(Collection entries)
· · ·
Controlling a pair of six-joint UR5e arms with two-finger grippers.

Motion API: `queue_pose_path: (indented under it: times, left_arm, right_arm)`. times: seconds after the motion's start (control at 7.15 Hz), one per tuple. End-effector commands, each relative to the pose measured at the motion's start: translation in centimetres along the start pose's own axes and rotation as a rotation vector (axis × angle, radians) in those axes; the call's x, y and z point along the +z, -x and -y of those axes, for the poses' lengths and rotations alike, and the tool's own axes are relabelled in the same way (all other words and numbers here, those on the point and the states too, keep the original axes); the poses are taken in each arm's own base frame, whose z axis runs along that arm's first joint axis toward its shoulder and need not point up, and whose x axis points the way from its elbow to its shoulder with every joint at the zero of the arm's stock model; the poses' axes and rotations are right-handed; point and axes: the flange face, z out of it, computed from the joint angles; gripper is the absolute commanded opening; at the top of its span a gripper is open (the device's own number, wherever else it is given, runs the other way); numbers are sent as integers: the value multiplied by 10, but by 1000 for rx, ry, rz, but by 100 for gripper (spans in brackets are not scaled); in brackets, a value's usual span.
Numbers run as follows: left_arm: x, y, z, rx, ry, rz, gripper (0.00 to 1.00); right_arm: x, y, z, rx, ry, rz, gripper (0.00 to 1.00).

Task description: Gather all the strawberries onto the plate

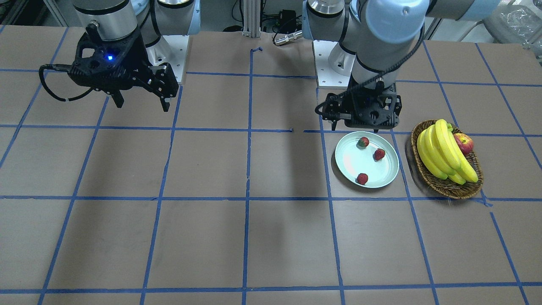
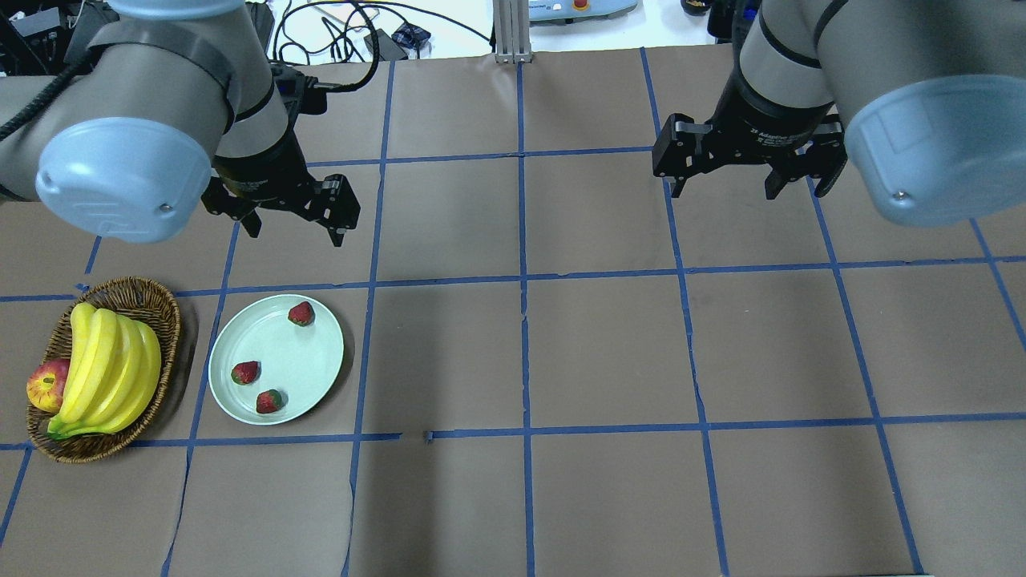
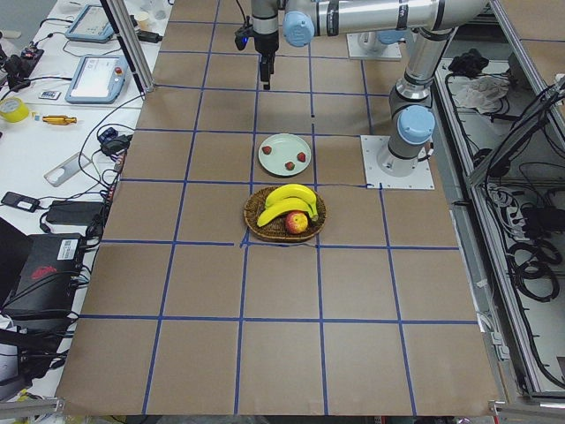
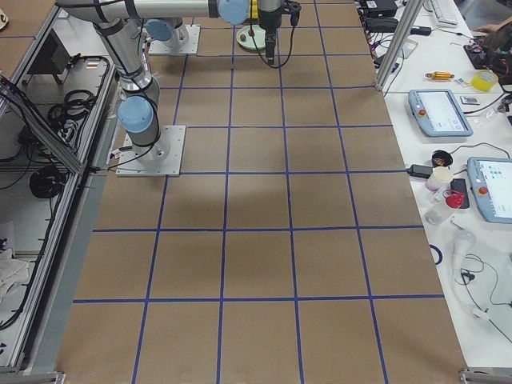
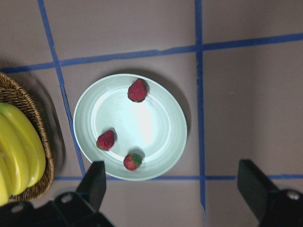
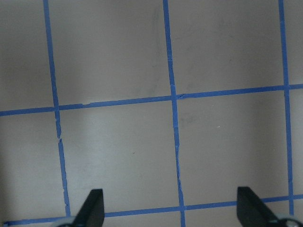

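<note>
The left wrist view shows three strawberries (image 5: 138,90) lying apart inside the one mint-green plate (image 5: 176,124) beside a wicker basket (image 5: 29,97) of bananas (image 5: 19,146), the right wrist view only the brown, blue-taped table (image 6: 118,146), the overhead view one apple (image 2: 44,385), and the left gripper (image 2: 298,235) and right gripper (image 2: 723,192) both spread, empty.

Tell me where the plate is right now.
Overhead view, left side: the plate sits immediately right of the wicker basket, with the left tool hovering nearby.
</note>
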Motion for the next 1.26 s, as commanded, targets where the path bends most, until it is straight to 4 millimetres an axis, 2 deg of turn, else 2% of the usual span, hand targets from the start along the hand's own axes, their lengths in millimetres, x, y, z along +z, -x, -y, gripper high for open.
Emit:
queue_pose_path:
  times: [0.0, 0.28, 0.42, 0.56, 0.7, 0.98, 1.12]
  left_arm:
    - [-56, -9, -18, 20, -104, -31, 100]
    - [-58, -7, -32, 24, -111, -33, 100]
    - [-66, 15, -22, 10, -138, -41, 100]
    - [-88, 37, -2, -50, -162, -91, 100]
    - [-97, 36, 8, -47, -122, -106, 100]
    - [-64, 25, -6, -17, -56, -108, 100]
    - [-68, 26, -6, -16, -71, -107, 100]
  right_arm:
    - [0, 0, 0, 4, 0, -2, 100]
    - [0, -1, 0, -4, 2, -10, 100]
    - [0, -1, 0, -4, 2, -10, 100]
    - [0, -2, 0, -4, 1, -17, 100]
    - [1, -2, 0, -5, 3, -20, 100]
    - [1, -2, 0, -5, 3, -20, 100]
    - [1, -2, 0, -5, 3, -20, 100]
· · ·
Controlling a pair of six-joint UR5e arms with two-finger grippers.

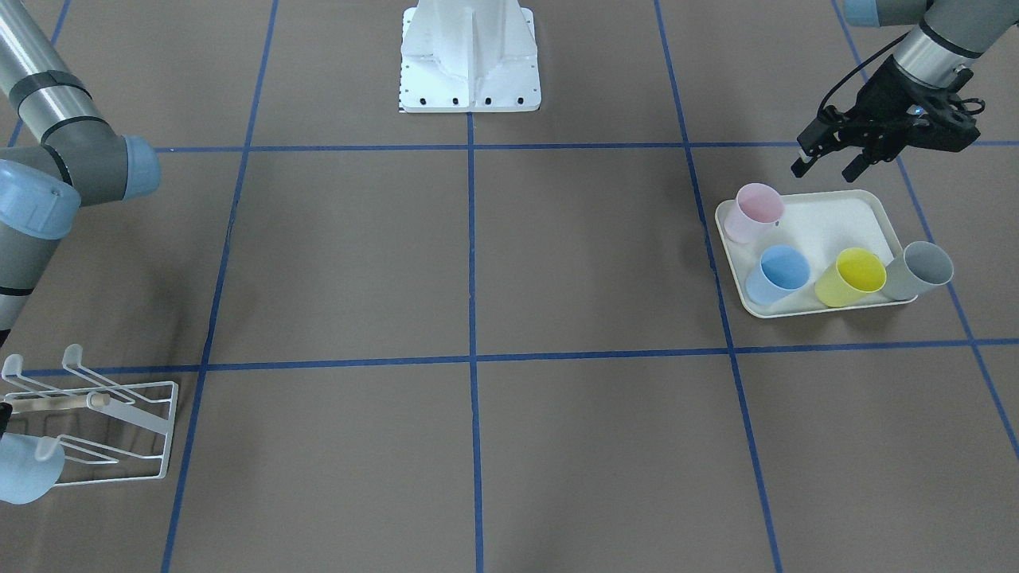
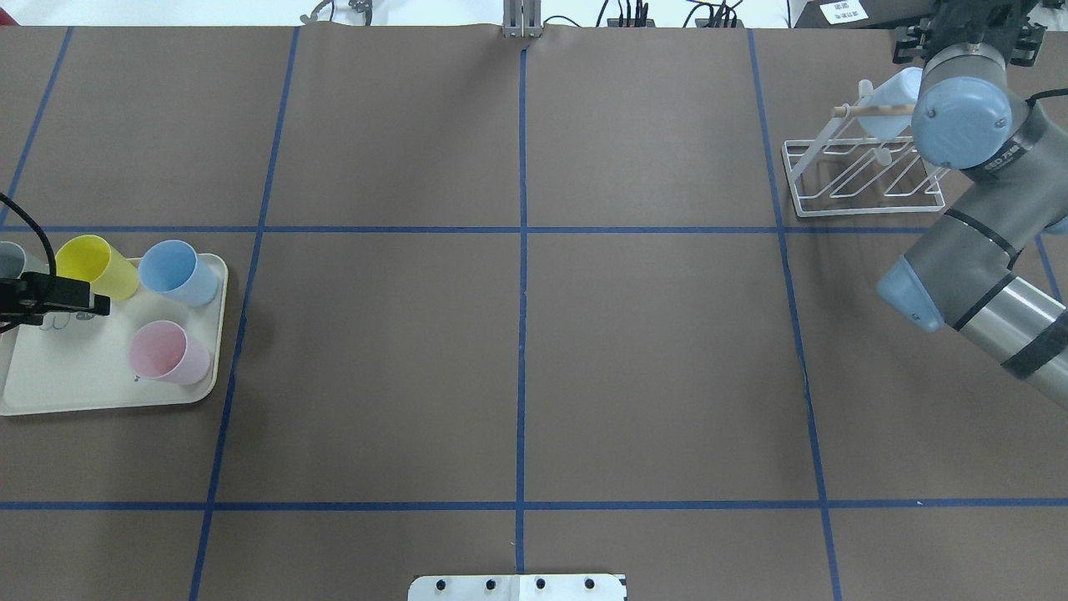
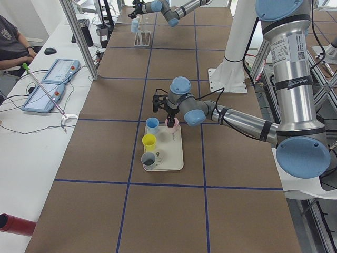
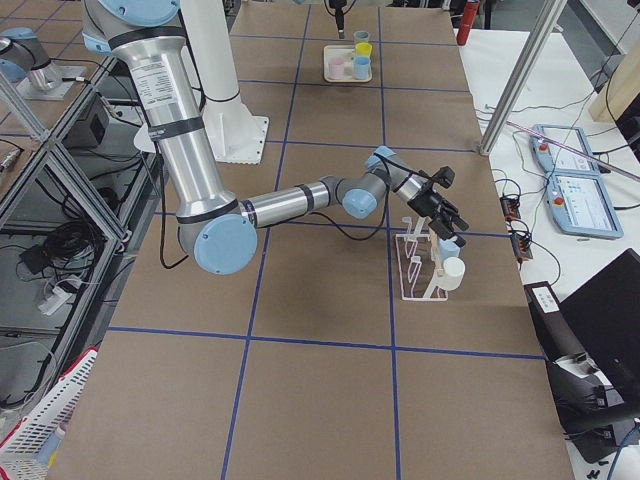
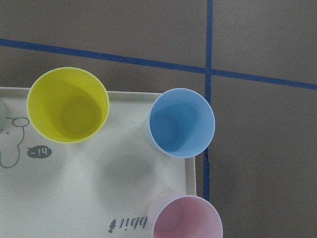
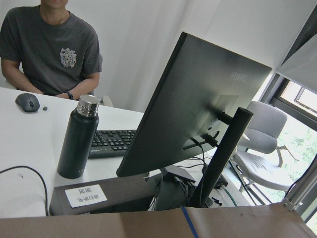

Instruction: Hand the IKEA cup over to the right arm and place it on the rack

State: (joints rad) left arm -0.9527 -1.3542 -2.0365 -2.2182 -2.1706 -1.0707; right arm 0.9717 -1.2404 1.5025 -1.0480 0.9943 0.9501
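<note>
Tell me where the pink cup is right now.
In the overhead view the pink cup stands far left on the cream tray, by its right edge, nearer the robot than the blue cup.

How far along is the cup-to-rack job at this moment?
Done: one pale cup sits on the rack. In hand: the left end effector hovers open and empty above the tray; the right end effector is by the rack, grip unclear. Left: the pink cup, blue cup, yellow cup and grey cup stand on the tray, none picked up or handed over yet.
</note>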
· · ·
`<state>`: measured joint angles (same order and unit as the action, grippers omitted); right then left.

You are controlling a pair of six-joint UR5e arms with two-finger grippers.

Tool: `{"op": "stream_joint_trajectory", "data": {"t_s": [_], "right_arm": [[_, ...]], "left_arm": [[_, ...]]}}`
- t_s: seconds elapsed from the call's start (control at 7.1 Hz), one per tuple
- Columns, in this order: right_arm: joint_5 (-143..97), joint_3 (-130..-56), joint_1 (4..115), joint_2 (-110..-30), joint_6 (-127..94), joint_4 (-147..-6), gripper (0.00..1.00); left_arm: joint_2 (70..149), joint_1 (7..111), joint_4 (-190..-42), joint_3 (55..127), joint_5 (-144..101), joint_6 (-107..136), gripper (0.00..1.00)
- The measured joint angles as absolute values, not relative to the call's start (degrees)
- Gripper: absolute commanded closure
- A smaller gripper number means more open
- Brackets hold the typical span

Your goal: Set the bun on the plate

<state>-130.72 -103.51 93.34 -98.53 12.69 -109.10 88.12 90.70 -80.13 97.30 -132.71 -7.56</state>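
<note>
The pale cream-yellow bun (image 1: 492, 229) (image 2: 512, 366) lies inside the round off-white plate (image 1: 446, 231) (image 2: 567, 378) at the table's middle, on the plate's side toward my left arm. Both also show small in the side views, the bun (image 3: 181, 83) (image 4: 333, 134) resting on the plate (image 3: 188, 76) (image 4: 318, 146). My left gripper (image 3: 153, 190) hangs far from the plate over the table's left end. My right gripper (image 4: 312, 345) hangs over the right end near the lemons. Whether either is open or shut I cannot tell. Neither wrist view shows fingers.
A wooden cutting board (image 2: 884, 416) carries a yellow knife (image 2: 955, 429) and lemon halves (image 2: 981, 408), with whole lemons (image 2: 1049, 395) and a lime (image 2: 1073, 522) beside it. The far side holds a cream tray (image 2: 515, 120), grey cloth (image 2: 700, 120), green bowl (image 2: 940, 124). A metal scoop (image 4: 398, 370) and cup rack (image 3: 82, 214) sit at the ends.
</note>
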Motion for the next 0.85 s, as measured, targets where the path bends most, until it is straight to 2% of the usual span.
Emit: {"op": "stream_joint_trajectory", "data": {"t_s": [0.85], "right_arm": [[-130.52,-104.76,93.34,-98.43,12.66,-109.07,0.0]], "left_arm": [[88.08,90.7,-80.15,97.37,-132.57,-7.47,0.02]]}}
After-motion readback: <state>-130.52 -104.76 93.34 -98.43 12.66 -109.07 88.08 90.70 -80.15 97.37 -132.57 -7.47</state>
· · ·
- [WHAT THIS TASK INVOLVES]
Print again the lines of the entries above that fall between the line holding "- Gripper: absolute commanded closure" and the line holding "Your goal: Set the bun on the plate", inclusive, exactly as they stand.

- [EXPECTED ANSWER]
- Gripper: absolute commanded closure
- A smaller gripper number means more open
- Brackets hold the typical span

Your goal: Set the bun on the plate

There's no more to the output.